Libia, Sabratha è in pericolo. La memoria del Mediterraneo dev’essere salvata

Era l’estate del 1971. Ero appena adolescente. Sbarcai a Tripoli in piena estate. Ai miei occhi la capitale della vecchia colonia era solo una città tranquilla, bianca, esotica. Dove tutti parlavano italiano.

Mio padre lavorava da anni con le sue navi con la Libia. La “rivoluzione verde” di Gheddafi non lo preoccupava,  per lui era solo l’ennesimo conato rivoluzionario arabo. Roba già vista. Un fastidio temporaneo. Qualche sparo, urla e altro denaro da versare ai nuovi “padroni”. Come in Libano, in Algeria, come in Egitto.

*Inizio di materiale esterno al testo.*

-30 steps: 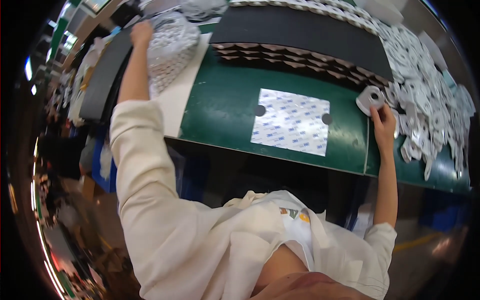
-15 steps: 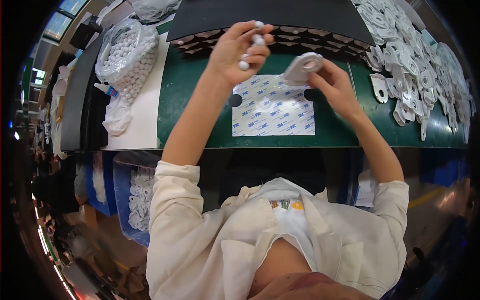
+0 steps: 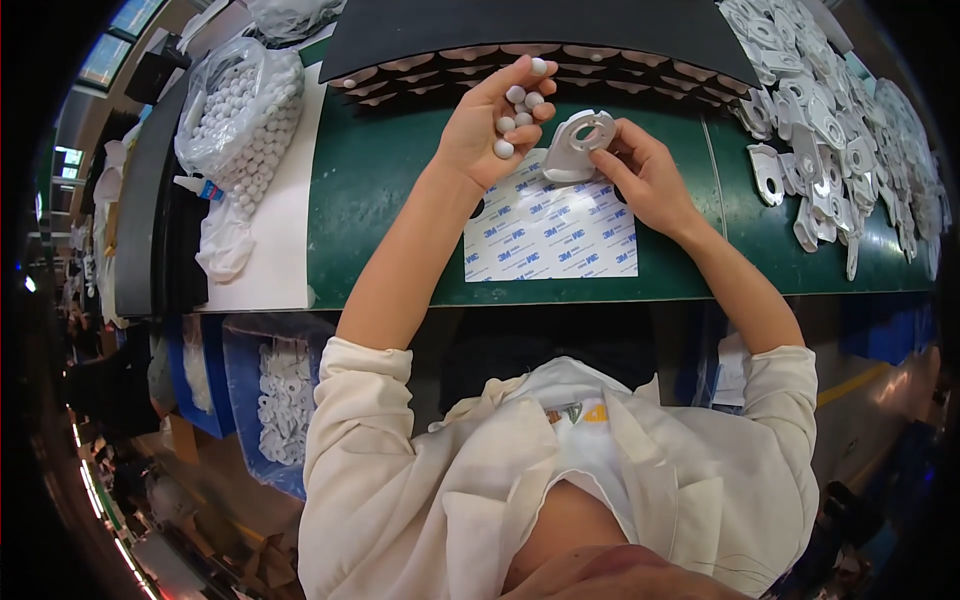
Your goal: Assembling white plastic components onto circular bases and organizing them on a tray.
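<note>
Several small white balls [image 3: 523,119] lie in my left hand [image 3: 470,135], whose palm is turned up with the fingers curled around them. One more ball [image 3: 539,66] sits at the tips of thumb and forefinger. Just right of it, my right hand [image 3: 655,185] grips a white plastic part [image 3: 567,162] by its ringed end, between thumb and fingers. The part is tilted, its round hole showing, and does not touch the left hand. Beneath both hands a white sheet with blue print [image 3: 550,250] lies on the green table [image 3: 390,120].
Behind my hands stand stacked black trays [image 3: 540,25] holding pale parts. A heap of similar white plastic parts [image 3: 820,150] covers the right side. At the left are a clear bag of white balls [image 3: 250,120] and a small glue bottle [image 3: 200,187]. Below the table edge stands a blue lined bin [image 3: 240,400].
My right hand has brought the plastic part left, closer to my left hand, and tipped it more upright. My left hand has shifted slightly right and down, and its balls show more plainly.
</note>
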The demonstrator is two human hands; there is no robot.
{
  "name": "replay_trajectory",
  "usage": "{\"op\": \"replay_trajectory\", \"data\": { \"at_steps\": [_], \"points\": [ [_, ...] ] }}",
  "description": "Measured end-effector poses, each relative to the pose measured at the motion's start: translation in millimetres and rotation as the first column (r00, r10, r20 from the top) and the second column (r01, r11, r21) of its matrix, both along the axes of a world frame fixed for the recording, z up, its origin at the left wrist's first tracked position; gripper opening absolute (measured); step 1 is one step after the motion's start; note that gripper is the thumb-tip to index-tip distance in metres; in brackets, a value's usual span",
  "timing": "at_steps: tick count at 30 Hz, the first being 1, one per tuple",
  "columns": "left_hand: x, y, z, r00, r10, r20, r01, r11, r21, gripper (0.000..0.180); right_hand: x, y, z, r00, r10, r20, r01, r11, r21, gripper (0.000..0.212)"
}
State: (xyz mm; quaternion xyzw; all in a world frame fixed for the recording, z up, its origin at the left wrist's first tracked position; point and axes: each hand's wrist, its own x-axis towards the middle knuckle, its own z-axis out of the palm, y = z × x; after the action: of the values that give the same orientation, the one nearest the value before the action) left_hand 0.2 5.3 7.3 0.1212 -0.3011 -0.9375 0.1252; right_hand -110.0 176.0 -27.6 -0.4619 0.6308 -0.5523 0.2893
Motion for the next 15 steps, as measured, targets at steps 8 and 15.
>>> {"op": "replay_trajectory", "data": {
  "at_steps": [8,15],
  "points": [
    [-0.2,-2.8,-4.5,1.000,0.020,-0.003,-0.020,1.000,-0.023,0.032,3.7,0.0,7.5,0.996,0.013,-0.088,-0.009,0.999,0.044,0.012],
    [-1.4,-2.4,-2.8,0.998,0.007,0.061,-0.006,1.000,-0.015,0.029,5.9,0.9,8.2,0.983,-0.014,-0.182,0.015,1.000,0.004,0.011]
  ]
}}
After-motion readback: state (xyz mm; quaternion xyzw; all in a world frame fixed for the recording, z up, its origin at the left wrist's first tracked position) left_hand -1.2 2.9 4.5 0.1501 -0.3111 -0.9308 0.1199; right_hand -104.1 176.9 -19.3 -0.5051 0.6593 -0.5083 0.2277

Nella Tripoli del tempo i referenti libici del babbo erano tranquilli, venali (molto venali) e allegri. Come prima, come sempre. Militari, mercanti, doganieri, poliziotti e taxisti bevevano vino e Johnnie Walker (rigorosamente black label…) e non si scomponevamo più di tanto per i proclami xenofobi del colonnello. «È roba vostra», dicevano, e non avevano torto. Sapevano bene che l’arruffato leader era un cavallo (magari pazzo) di Roma.

Allora non capivo — più tardi, molti anni dopo, compresi che Gheddafi era  il frutto di una congiura dei servizi italiani sigillata in un albergo di Abano Terme nella primavera del 1969 — ma m’indignavo. Mio padre bruscamente m’imponeva il silenzio. Doveva trattare e fissare contratti, noli e banchine. Era lavoro, solo lavoro.

Non era l’unico. Anzi. Per l’Italia morotea (e l’ENI di Cefis), la “rivoluzione” gheddafiana fu l’occasione irripetibile per pensionare l’inviso re Idris, scacciare gli “alleati” anglo-americani (30 e più anni dopo El Alamein) dalla “quarta sponda” e impossessarsi finalmente dei giacimenti petroliferi libici. Il conto, purtroppo, lo pagarono i trentamila coloni italiani scacciati dalle loro case, dalle loro terre. Allora, Roma non fece una piega e si limitò (come per gli esuli giuliano-dalmati) a qualche elemosina: l’affare era troppo importante per concedersi il lusso dell’orgoglio, delle nostalgie. Come ricordava il vecchio Hegel, gli Stati — tutti gli Stati — sono dei “mostri freddi”.

In quei giorni, Tripoli era bellisima. Il castello, il lungomare, le spiagge. I gelati. Poi, il nuovo ministro del commercio — un simpatico ubriacone che ogni volta che arrivava in Italia veniva a trovarci, svuotando l’armadio bar di casa — ci invitò per una gita. Vidi allora Sabratha, l’antica città romana appoggiata sulla linea del Mediterraneo. Un capolavoro intatto e perfetto, un disegno urbano degno di Petra e Palmira. Un gioiello conservato dal deserto e restituito dall’oblio da italiani testardi e colti — l’archeologo Renato Bartoccini e Italo Balbo, governatore dalla Libia e grand’uomo —, che scavarono dalle sabbie il teatro (tre piani con colonne sovrapposte) , i templi, il forum, l’anfiteatro con diecimila posti. Sabratha, una meraviglia distesa sul blù del mare.

Alla fine della visita, restammo soli con i nostri accompagnatori. All’ombra di una colonna dorica, il ministro (una volta tanto sobrio..) iniziò a declamare Virgilio. Aveva studiato al liceo italiano e ne era fiero: «Siamo la civiltà dell’olio e della vite, siamo il mare che unisce e non divide.  Sabratha come Leptis Magna è il nostro passato e il nostro futuro. Enea, al termine del duello con Rutulo, fissò un cippo per delimitare il confine, il limes. Noi oggi siamo il vero confine della civiltà mediterranea … non il vecchio sovrano corrotto.  Anche Gheddafi lo sa, ma deve giocare il suo ruolo, la sua parte … i nemici sono gli anglo-americani e i matti, le “barbe lunghe”, i sauditi».

Sono passati quarant’anni. Ho perso da tempo le tracce del ministro. Chissà dov’è finito e come è finito, non importa… Ma le sue parole —  spezzoni di discorsi complessi che, troppo giovane,  non potevo comprendere, capire — mi ritornano alla mente questa sera,  quando leggo che i jihadisti stanno sfilando nel centro di Sabratha, annunciando la distruzione di questa città romana perduta, ritrovata e nuovamente perduta. Per polverizzarla. Per distruggere ogni cosa. Ogni ricordo, ogni memoria, ogni bellezza.  Sul Mediterraneo, il Mare nostrum. È tempo d’intervenire.